Could you print the listing again exactly, omitting the pictures?

******************************

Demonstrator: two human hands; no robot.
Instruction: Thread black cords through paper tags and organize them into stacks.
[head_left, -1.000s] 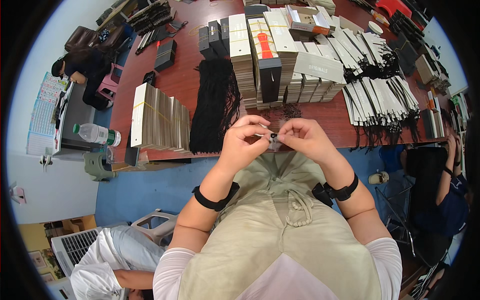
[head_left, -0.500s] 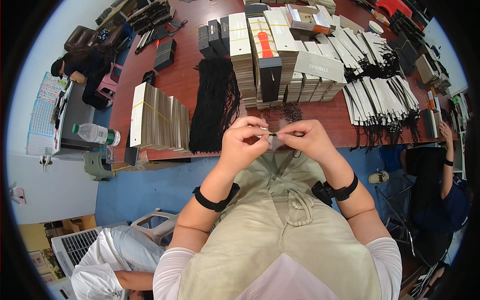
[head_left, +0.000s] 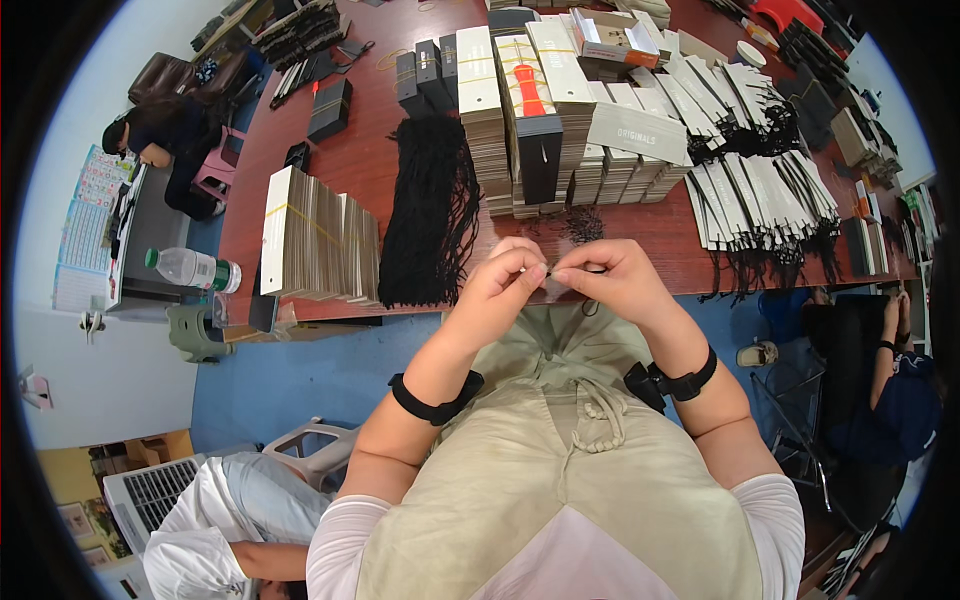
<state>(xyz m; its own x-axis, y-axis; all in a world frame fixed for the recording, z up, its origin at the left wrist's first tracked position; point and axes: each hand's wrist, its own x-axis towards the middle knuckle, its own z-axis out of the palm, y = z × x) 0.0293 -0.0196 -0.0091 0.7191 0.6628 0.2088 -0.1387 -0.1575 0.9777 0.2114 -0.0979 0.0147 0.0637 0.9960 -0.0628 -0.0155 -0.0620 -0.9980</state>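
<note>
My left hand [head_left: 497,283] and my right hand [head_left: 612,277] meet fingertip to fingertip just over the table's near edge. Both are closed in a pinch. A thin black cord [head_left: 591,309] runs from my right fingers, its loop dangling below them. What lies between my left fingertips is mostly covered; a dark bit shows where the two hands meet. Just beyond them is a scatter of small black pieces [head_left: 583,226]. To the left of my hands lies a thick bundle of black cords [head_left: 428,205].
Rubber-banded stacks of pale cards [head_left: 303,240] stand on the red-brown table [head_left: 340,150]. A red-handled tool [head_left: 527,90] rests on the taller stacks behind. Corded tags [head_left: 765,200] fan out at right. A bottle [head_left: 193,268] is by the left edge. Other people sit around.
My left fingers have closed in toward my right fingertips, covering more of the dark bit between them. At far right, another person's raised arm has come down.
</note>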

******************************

* [RESPONSE AREA]:
Demonstrator: two human hands; no robot.
Instruction: Thread black cords through paper tags and organize them into stacks.
[head_left, -1.000s] 
[head_left, -0.500s] 
[head_left, +0.000s] 
<state>(xyz m; its own x-axis, y-axis; all in a world frame fixed for the recording, z up, its origin at the left wrist's first tracked position; point and axes: each hand's wrist, its own x-axis towards the middle knuckle, its own z-axis out of the palm, y = z × x) 0.0293 -0.0196 -0.0091 0.7191 0.6628 0.2088 -0.1387 -0.1575 0.9777 0.2114 -0.0979 0.0147 0.0637 0.9960 -0.0628 -0.0155 -0.0620 -0.9980</state>
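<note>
My left hand [head_left: 497,283] and my right hand [head_left: 612,277] meet fingertip to fingertip just over the table's near edge. Both are closed in a pinch. A thin black cord [head_left: 591,309] runs from my right fingers, its loop dangling below them. What lies between my left fingertips is mostly covered; a dark bit shows where the two hands meet. Just beyond them is a scatter of small black pieces [head_left: 583,226]. To the left of my hands lies a thick bundle of black cords [head_left: 428,205].
Rubber-banded stacks of pale cards [head_left: 303,240] stand on the red-brown table [head_left: 340,150]. A red-handled tool [head_left: 527,90] rests on the taller stacks behind. Corded tags [head_left: 765,200] fan out at right. A bottle [head_left: 193,268] is by the left edge. Other people sit around.
My left fingers have closed in toward my right fingertips, covering more of the dark bit between them. At far right, another person's raised arm has come down.
</note>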

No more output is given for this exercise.